Pedersen et al. evaluated the effects of low concentrations of ambient air pollution on low birth weight. Data was pooled from 14 population-based mother cohort studies in 12 European countries. Seventy-four thousand one hundred seventy-eight total women were included in the study from 1994 to 2011. Mean concentrations of PM with aerodynamic diameters of <2.5 μm, <10 μm, and 2.5–10 μm during pregnancy were estimated at home addresses. Results of the study showed that a 5 μm/m3 increase in concentration of PM <2.5 was associated with increased risk of low birth weight at term. These findings suggest air pollution and traffic exposure during pregnancy could contribute to restricted fetal growth.
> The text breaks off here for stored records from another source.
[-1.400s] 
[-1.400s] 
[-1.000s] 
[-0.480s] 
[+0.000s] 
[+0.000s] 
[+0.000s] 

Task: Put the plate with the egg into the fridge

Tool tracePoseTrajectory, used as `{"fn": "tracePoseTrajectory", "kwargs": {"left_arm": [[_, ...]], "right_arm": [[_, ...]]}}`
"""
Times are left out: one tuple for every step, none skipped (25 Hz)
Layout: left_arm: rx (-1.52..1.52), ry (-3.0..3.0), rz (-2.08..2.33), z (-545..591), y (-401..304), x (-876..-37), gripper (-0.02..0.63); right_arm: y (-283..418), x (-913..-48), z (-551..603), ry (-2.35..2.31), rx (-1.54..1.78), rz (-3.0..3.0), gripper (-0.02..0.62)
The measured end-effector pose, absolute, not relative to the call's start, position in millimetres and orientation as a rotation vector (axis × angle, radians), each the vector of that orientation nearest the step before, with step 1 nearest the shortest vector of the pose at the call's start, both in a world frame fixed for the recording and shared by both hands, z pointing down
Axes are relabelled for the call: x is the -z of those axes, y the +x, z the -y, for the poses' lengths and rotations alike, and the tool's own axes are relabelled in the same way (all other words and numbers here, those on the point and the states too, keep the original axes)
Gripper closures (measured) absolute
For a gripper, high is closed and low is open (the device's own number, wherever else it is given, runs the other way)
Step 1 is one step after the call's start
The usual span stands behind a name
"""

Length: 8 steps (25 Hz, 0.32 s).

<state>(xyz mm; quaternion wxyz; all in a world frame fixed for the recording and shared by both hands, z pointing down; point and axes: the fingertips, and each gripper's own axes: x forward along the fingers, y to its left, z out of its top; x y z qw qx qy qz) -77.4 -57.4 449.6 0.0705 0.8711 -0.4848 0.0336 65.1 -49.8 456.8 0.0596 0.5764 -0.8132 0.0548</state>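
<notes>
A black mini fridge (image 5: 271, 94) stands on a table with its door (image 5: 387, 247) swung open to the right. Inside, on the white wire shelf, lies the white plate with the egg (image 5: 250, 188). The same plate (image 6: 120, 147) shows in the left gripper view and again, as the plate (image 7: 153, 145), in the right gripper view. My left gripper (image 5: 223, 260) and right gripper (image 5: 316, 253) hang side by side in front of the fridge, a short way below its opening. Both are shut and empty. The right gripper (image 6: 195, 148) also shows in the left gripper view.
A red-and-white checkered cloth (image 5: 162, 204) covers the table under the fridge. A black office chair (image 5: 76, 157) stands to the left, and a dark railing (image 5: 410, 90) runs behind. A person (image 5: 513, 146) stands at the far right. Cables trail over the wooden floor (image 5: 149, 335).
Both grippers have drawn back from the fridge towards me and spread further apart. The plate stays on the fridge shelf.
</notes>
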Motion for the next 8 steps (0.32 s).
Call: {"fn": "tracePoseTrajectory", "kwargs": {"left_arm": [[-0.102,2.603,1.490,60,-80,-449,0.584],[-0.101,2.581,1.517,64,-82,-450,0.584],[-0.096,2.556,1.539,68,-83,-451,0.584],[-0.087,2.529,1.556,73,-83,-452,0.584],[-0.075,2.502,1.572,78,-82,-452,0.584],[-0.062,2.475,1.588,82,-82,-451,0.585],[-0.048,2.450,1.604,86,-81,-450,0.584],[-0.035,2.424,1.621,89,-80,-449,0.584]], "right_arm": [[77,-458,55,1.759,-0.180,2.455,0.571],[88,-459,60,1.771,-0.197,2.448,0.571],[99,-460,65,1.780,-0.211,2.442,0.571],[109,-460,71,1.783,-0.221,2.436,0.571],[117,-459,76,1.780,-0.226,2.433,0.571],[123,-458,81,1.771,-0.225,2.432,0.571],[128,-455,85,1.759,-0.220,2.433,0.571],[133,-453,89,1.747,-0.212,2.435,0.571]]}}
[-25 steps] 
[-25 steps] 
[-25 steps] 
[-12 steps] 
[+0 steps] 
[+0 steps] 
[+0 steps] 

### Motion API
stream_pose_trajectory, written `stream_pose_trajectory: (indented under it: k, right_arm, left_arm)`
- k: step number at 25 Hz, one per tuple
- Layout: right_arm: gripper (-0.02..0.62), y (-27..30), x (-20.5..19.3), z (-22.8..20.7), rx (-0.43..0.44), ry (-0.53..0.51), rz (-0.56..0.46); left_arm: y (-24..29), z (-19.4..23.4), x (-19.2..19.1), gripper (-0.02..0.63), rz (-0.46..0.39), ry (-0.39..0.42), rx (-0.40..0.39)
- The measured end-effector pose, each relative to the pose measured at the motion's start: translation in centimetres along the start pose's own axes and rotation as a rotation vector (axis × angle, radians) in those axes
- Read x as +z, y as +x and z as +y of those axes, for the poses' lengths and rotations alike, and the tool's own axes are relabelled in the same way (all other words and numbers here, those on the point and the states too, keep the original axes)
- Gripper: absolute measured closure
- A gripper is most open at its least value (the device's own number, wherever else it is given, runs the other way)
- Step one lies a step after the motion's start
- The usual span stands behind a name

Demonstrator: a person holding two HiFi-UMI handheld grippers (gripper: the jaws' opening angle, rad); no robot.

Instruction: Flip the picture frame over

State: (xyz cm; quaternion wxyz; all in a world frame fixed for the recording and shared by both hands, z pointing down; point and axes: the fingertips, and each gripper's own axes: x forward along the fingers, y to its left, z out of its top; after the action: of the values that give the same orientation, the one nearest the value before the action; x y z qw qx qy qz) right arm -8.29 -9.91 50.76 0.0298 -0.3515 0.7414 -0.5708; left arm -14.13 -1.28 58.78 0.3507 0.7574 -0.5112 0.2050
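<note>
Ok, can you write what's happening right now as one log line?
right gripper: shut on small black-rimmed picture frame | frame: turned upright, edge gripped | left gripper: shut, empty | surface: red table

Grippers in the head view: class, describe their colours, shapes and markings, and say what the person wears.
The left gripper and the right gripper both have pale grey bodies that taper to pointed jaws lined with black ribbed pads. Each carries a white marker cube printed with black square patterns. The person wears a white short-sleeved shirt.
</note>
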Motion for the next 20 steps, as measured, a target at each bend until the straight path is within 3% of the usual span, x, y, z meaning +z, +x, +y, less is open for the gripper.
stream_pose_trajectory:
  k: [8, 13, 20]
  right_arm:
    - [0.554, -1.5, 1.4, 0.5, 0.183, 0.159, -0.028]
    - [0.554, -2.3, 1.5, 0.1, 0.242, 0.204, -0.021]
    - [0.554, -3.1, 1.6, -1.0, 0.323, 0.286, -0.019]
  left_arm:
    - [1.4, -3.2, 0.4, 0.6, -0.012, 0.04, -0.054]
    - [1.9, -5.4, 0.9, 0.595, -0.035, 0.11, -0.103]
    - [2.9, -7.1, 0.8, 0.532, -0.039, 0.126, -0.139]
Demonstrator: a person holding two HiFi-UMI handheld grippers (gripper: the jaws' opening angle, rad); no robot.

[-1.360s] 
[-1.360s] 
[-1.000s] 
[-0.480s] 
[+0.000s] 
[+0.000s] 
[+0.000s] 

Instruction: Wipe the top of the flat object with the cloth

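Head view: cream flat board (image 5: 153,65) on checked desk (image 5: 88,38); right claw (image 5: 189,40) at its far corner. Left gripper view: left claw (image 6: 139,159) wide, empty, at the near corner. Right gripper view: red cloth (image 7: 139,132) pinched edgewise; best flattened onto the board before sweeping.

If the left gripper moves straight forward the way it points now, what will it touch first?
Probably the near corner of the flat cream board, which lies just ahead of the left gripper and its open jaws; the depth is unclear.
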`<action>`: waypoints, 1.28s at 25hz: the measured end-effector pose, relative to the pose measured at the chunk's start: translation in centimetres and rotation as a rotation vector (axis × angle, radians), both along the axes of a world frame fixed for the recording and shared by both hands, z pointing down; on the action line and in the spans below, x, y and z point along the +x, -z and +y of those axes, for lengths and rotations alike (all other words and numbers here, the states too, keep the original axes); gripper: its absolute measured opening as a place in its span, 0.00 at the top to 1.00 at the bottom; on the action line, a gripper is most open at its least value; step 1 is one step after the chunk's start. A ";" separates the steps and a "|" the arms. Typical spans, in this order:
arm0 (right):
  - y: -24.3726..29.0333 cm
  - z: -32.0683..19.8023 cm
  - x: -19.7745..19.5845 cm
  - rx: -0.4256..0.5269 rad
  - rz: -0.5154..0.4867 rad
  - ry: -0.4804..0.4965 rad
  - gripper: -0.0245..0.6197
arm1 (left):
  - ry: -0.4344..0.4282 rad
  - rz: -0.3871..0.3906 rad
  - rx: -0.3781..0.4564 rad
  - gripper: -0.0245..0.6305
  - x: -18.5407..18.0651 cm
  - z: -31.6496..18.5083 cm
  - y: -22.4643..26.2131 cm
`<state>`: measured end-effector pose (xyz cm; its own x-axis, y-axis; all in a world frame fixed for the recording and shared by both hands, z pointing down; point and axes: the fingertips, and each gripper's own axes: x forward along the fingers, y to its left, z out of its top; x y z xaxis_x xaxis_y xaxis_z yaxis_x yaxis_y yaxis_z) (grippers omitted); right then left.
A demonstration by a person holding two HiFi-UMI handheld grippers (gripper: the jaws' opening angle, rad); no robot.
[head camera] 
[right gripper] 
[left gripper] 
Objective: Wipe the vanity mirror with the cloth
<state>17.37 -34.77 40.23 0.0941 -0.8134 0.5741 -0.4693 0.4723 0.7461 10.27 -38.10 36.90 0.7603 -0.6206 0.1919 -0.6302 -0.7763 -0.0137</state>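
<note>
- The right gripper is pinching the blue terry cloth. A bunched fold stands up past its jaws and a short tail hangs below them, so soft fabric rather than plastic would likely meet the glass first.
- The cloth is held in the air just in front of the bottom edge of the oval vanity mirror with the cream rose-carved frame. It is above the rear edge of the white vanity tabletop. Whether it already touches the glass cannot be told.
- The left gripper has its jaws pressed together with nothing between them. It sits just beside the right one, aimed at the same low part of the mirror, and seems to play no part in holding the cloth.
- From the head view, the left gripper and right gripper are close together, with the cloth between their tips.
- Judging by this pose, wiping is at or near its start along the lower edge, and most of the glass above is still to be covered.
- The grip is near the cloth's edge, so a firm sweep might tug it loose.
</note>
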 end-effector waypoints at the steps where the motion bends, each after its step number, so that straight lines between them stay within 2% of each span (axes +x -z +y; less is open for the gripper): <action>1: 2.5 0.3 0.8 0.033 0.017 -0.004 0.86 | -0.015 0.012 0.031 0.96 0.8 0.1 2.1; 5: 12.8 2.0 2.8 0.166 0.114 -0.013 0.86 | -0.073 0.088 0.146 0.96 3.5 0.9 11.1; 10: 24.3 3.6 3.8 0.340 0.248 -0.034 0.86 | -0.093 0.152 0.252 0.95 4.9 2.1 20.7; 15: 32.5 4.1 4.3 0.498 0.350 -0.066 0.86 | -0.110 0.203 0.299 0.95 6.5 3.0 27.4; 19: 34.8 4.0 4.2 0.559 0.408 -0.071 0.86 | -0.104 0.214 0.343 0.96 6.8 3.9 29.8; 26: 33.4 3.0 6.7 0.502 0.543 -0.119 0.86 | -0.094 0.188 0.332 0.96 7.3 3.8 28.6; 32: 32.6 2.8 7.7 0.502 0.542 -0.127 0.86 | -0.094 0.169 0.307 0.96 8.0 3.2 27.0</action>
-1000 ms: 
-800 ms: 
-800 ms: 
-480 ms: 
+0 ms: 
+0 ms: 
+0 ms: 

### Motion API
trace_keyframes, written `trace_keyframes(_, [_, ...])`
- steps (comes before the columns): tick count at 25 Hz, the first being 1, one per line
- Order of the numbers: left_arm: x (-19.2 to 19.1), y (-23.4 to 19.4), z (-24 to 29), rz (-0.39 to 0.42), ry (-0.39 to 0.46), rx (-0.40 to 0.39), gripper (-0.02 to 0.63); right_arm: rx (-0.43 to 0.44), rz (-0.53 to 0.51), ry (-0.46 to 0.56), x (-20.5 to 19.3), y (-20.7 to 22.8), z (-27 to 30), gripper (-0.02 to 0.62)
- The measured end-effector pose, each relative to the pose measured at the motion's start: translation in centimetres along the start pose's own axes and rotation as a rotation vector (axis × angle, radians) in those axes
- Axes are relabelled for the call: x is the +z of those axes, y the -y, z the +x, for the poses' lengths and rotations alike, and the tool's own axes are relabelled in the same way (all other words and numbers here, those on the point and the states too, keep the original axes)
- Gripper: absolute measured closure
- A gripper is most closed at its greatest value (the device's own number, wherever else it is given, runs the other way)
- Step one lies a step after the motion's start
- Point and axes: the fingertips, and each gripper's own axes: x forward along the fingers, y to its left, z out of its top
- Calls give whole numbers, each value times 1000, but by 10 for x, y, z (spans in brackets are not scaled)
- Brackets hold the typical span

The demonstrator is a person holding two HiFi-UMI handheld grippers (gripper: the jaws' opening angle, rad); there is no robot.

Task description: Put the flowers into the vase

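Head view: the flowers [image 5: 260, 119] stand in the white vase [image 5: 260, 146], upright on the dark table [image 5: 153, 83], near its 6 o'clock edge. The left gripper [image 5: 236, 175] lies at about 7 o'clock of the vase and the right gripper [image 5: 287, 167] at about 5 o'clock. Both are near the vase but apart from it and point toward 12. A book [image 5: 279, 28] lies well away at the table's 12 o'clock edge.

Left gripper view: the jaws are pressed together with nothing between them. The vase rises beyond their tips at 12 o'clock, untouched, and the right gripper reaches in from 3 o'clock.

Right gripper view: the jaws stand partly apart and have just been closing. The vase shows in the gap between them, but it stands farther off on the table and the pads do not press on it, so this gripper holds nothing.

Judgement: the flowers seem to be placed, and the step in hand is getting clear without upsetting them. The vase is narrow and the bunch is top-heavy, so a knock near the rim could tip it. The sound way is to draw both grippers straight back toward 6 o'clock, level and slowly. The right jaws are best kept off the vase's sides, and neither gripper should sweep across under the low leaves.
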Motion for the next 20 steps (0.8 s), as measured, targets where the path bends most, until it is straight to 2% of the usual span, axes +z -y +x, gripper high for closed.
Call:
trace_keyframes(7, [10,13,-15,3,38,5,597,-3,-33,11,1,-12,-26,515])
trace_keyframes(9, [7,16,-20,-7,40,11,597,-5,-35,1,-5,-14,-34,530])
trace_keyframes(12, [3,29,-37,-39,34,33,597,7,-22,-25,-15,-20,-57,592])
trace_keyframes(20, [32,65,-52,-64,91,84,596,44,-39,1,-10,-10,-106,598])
While atopic dermatitis is one of the most prevalent of all the allergic diseases, it is less commonly the subject of intense research. Several cross-sectional and birth cohort studies have been performed, however, that indicate air pollution may contribute to atopic dermatitis prevalence. In one cross-sectional study involving 4907 French children aged 9–11 years old, with 3 or more years at their current residence, lifetime eczema was significantly associated with 3-year averaged concentrations of CO, NO2, NOx, and PM <10. In addition, two birth cohort studies were performed by Morgenstern et al. in Munich. Two thousand eight hundred sixty children at age 4 years old and 3061 children at age 6 years old were included in the two studies. Long-term exposure to PM <2.5, NO2, and PM <2.5 adsorbance was evaluated using geographical information systems and air pollution measurements. A surrogate for traffic-related air pollution of distance to the nearest main road was used. Results of the studies showed strong positive associations between distance to the nearest main road and presence of atopic dermatitis.